Another pending agricultural drainage project that is based on shoddy analysis and would cost more than $200 million is the Yazoo Pumps project in Mississippi. It relies on an antiquated, 66-year-old project authorization and an independent review retained by the Environmental Protection Agency (EPA) that called the project’s economic analysis severely and fundamentally flawed. Yazoo Pumps proposes 100 percent federal funding for construction of the world’s largest hydraulic pumping plant in one of the most sparsely populated regions in the state of Mississippi. If built, it would damage more than 200,000 acres of ecologically significant wetlands in the heart of the Mississippi River migratory bird flyway and adversely affect threatened fish and wildlife. The U.S. Fish and Wildlife Service opposes this project, EPA has the power to veto this project under Clean Water Act section 404(c), and the president can direct the White House’s Counsel on Environmental Quality to ensure that this project is never built.

Even New Orleans has its easily killed duds. The president could put a stop to the approximately $1 billion Inner Harbor Navigation Canal Lock Project by directing the Office of Management and Budget to exercise strict oversight of a new court-ordered cost-benefit analysis, and thus prevent what the St.

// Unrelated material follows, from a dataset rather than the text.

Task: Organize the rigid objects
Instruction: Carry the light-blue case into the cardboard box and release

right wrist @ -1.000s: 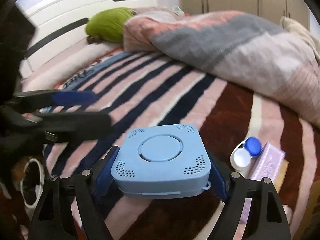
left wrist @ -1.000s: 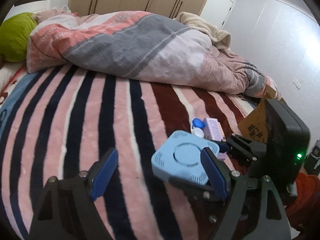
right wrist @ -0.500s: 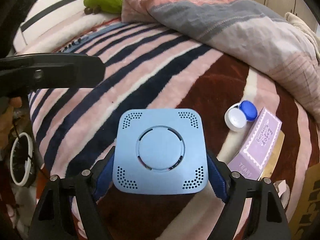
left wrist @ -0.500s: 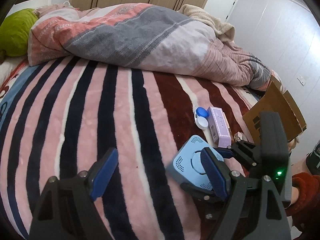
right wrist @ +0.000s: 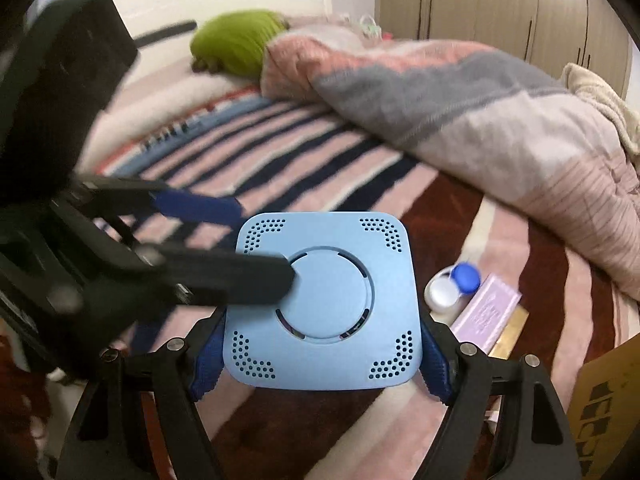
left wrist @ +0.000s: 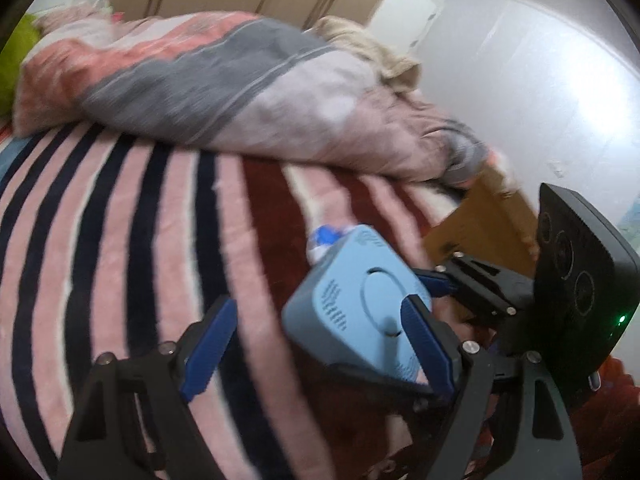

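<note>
My right gripper (right wrist: 320,354) is shut on a light blue square box with vent holes (right wrist: 324,304), held above the striped blanket. The box also shows in the left wrist view (left wrist: 356,304), tilted, with the right gripper (left wrist: 436,280) behind it. My left gripper (left wrist: 316,344) is open; its right finger (left wrist: 424,344) lies over the box's top, and shows in the right wrist view (right wrist: 224,276). A blue-and-white contact lens case (right wrist: 452,286) and a purple box (right wrist: 486,312) lie on the blanket right of the blue box.
A brown cardboard box (left wrist: 488,220) stands at the bed's right edge, also in the right wrist view (right wrist: 608,408). A rumpled pink and grey duvet (right wrist: 460,92) covers the far side. A green pillow (right wrist: 236,42) lies by the headboard. Wardrobes stand behind.
The right gripper has lifted and tilted the blue box up toward the left gripper. The left gripper's finger now overlaps the box's top. Both views are blurred by motion.
</note>
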The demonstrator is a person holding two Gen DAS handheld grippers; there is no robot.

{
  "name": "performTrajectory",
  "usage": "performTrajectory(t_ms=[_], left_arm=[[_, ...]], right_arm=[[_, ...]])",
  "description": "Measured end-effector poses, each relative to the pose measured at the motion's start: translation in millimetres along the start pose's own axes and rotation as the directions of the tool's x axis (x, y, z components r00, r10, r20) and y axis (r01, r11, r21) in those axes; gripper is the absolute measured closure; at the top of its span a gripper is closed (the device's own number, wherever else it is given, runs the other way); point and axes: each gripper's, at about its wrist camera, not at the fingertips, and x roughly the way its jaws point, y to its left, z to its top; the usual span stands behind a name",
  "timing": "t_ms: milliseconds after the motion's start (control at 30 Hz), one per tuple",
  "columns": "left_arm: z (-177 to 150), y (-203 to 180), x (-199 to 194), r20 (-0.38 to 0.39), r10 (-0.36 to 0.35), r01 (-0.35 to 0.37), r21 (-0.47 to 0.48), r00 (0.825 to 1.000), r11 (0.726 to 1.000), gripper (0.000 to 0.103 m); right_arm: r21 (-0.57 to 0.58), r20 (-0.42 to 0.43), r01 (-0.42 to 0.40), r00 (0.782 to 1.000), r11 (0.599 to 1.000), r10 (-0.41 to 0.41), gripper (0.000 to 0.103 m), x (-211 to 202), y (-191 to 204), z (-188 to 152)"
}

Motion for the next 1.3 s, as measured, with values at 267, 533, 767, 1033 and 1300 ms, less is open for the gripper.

John’s court called “results-oriented decision-making.”

Stopping bad Corps of Engineers projects is a wonderful example of where we can both protect the environment and cut the federal budget deficit. Friends of New Orleans and the coastal wetlands oppose the president’s plans to veto WRDA because of the critical projects and reforms it contains, but we support the president’s emphasis on culling bad Corps projects by calling on him to exercise administrative action and independent review that would stop bad projects that cost taxpayers billions of dollars.

Paul Harrison is an attorney and the coastal Louisiana project director for Environmental Defense.